La capitana Catherine estaba a cargo del buque guardacostas Solara. Era responsable de una tripulación de 25 personas y tenía el juramento tácito de proteger a quienes se encontraran en peligro en el mar.

Las boyas costeras detectaron potentes vibraciones submarinas. Estas señales eran inevitables: provenían de unas 20 millas náuticas de la costa. Los mensajes llegaban con una frecuencia anormal y el sonar mostraba actividad inestable.

Catherine dio inmediatamente la orden de dar la alarma e informó de la situación al primer oficial. El equipo entró en acción rápidamente. Catherine instaló personalmente una cámara en el dron de aguas profundas. La tripulación se preparó para operar las grúas y los pontones para el remolque.

El dron se hundió silenciosamente en el agua y la capitana controló el proceso desde el control remoto. En el fondo marino, encontraron el contenedor. A diferencia de los hallazgos dañados habituales, este estaba intacto, sin signos de corrosión ni deformación. Unas pinzas mecánicas levantaron suavemente la carga, pero incluso los potentes cables estaban sometidos a una tensión considerable. El contenedor aterrizó en la cubierta con un golpe sordo, causando conmoción entre la tripulación. Se utilizaron cizallas para abrir la esclusa central y la puerta.

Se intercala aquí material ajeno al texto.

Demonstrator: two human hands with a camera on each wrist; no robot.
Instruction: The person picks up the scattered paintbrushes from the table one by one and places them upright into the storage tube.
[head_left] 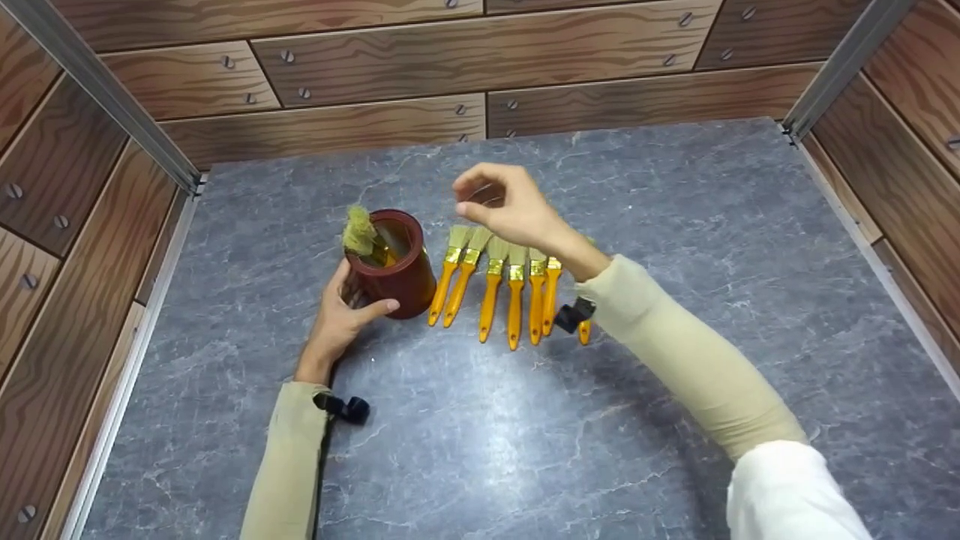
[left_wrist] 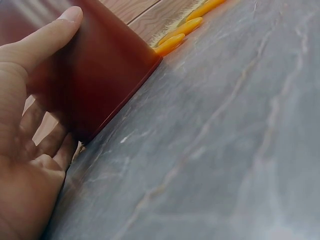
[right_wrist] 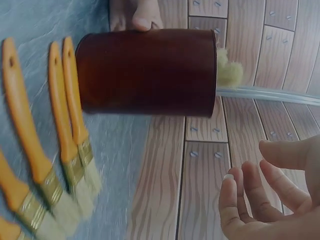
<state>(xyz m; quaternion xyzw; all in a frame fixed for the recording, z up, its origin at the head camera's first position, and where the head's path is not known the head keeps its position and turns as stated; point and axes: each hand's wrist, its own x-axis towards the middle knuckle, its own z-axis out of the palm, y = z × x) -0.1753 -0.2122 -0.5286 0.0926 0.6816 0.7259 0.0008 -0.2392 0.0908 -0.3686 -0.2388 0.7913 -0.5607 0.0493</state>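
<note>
Clasps the dark red can (head_left: 409, 291) on the counter (head_left: 480, 435) in a partly hidden left hand (head_left: 335, 322), holds the right hand (head_left: 514, 206), with thumb and fingertips apart, right of the can near loose brushes (head_left: 514, 307), including one mostly covered by the right wrist (head_left: 583, 259), and shows hard-to-count bristle-up brushes (head_left: 361, 231) in the can.

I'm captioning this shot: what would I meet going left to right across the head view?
Bare left hand, dark-red cylindrical container, row of pale-bristled orange-handled paintbrushes, white fabric sleeve.
</note>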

Catherine se quedó atónita con lo que vio dentro: la habitación estaba amueblada con muebles firmemente fijados al suelo y las paredes. En el suelo yacía un marco de fotos con la imagen de una familia y un hombre, presumiblemente del sudeste asiático.

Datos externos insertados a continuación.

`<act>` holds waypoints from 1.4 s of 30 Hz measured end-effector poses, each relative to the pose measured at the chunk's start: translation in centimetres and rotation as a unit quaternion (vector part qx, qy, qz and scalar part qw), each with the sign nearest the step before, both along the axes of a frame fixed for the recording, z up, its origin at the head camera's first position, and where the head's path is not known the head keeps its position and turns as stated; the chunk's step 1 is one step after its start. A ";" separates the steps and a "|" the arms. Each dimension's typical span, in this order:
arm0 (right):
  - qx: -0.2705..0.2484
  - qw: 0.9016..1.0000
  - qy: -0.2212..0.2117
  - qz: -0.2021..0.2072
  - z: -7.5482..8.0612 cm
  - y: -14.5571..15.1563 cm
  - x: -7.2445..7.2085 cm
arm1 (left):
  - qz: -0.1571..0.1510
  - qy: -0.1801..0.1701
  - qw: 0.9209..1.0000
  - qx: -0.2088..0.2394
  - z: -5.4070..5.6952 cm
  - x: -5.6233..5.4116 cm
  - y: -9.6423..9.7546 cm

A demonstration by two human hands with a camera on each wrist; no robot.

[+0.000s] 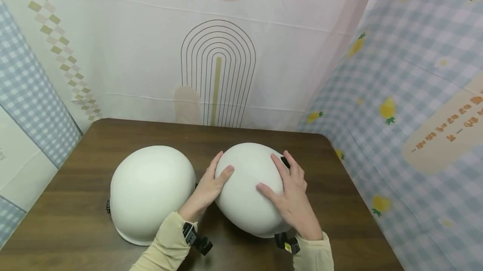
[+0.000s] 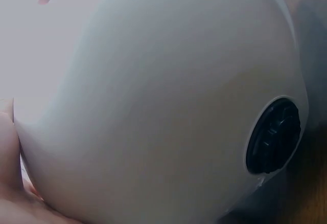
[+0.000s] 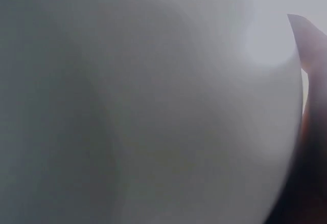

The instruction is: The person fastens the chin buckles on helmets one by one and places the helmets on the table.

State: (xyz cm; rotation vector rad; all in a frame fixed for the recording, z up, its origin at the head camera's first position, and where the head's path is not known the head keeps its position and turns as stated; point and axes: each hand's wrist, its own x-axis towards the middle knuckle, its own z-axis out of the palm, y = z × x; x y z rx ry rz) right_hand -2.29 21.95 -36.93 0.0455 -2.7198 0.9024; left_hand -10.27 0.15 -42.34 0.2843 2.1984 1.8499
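Two white helmets lie dome up on the brown table. In the head view the right-hand helmet point(image 1: 247, 191) sits tilted between both hands. My left hand point(image 1: 210, 185) grips its left side, thumb on the dome. On its right side my right hand point(image 1: 292, 197) holds on with spread fingers and thumb, near a black fitting point(image 1: 285, 162). A round black knob point(image 2: 274, 136) shows on the shell in the left wrist view. The white shell point(image 3: 168, 106) fills most of the right wrist view. The helmets' undersides are hidden.
The other white helmet point(image 1: 152, 191) stands left of my left forearm, close to it, with a small black part point(image 1: 108, 206) at its left rim. The wooden table point(image 1: 75, 212) ends at a patterned cloth point(image 1: 151, 53) behind and a checked cloth point(image 1: 377, 136) on the right.
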 end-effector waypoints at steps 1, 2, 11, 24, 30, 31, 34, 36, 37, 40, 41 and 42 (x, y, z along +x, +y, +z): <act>0.001 1.000 0.000 -0.001 0.0 -0.1 0.0 | 0.001 -0.001 1.000 0.000 0.0 0.0 0.0; 0.003 1.000 0.001 -0.001 0.0 -0.1 0.0 | 0.001 -0.001 1.000 0.000 0.0 0.0 0.0; 0.004 1.000 0.004 -0.009 0.0 -0.2 0.1 | -0.002 -0.003 1.000 0.010 0.1 -0.1 0.0; -0.025 0.999 -0.021 -0.032 -0.7 0.6 0.5 | -0.004 -0.024 1.000 0.016 -0.7 -0.1 0.6; -0.015 0.998 -0.041 -0.048 -0.6 0.7 0.5 | -0.010 -0.038 0.999 0.031 -0.8 -0.2 0.7; -0.015 0.998 -0.045 -0.051 -0.6 0.7 0.5 | -0.012 -0.041 0.998 0.036 -0.8 -0.2 0.7; -0.019 0.996 -0.062 -0.057 -0.8 0.8 0.5 | -0.013 -0.049 0.998 0.043 -0.9 -0.2 0.7; -0.023 0.996 -0.069 -0.057 -1.0 0.8 0.5 | -0.013 -0.051 0.998 0.044 -1.0 -0.2 0.7; -0.024 0.996 -0.071 -0.057 -1.1 0.8 0.4 | -0.013 -0.051 0.998 0.043 -1.0 -0.3 0.7; -0.025 0.996 -0.071 -0.055 -1.3 0.9 0.4 | -0.010 -0.052 0.998 0.040 -1.0 -0.4 0.8; -0.026 0.996 -0.071 -0.054 -1.3 0.9 0.4 | -0.010 -0.054 0.998 0.040 -1.1 -0.4 0.8; -0.027 0.996 -0.070 -0.054 -1.3 0.9 0.4 | -0.009 -0.056 0.998 0.040 -1.2 -0.5 0.8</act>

Los pensamientos de Catherine se vieron interrumpidos por el descubrimiento de un miembro de la tripulación: sostenía un paquete hermético con una grabadora de voz en su interior. Mientras se reproducía el mensaje, se oyó una voz ansiosa: «Debo grabar esto antes de que nos encuentren… Espero que alguien lo oiga y ayude. Hay gente en peligro aquí». La grabación cesó bruscamente.

El equipo regresó urgentemente al barco principal para idear una estrategia. Catherine envió inmediatamente una señal a los demás barcos pidiéndoles que rastrearan al EverCargo Voyager. La guardia costera y la policía llegaron y examinaron los hallazgos, incluida la grabación, pero el principal problema fue la falta de fundamentos formales para registrar el buque.

Se decidió hacerse pasar por oceanógrafos. Bajo esta fachada, Catherine y dos oficiales abordaron el buque sospechoso. Mientras inspeccionaba las instalaciones, se quedó paralizada ante uno de los mamparos de acero: se oyó un golpe suave pero claro tras él.

Con cizallas, forzaron la puerta. Un hombre demacrado salió del interior, quien contó cómo llegó allí: «Dijeron que este barco acepta refugiados si aceptan trabajar en el mar durante un año…».

Tras adentrarse más, llegaron a la zona de trabajo. A través de la portilla, se veían hombres ocupados ensamblando los cascos. Pronto, el grupo atacó a los guardias e inició una rebelión. Los trabajadores previamente capturados, armados con medios improvisados, se unieron a la lucha.

Llegaron refuerzos del mar. Al mismo tiempo, la policía ocupó la cubierta. Catherine no se detuvo; ella, junto con un nuevo conocido, Ahmed, comenzó a abrir cada contenedor cerrado. Familias, ancianos y mujeres con niños salieron del interior.

El barco fue puesto bajo vigilancia y enviado a tierra. Allí, los servicios de rescate ya esperaban con tiendas de campaña, atención médica y provisiones. La noticia resonó de inmediato en los medios de comunicación internacionales. Siguieron declaraciones oficiales, investigaciones y promesas políticas. Pero Catherine solo pensaba en una cosa: en las personas rescatadas.

La investigación estaba comenzando. Puertos secretos, acuerdos clandestinos y cargamento desaparecido aún esperaban ser revelados. Pero lo más importante era que ahora todos estaban a salvo.